**Raw data:**
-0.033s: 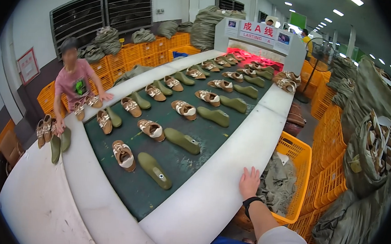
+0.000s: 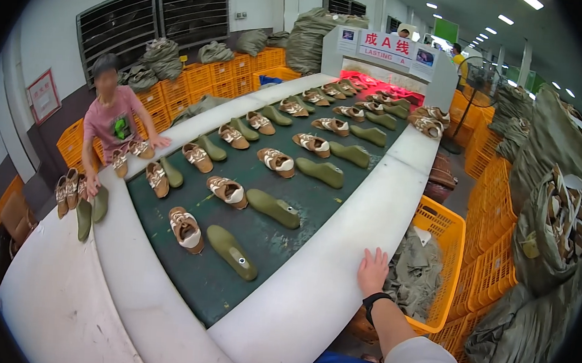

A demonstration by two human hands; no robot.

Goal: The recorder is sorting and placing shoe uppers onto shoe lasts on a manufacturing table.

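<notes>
My right hand rests flat on the white ledge along the right of the conveyor, fingers stretched out, holding nothing. A dark band circles its wrist. My left hand is out of the picture. On the dark green belt, brown-and-white shoe uppers lie in rows beside olive-green shoe lasts. The nearest upper and last are to the left of my hand, apart from it. More uppers are piled at the far end of the right ledge.
Close by my right hand stands an orange crate with grey-green cloth inside. Stacked orange crates and bulging sacks line the right side. Across the belt a person in pink reaches to lasts on the left ledge.
</notes>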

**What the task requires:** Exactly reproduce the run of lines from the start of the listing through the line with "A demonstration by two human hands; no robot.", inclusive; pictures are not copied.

**Solution for this problem:**
-0.033s: 
+0.000s: 

A demonstration by two human hands; no robot.

What the exercise asked for has been given in full.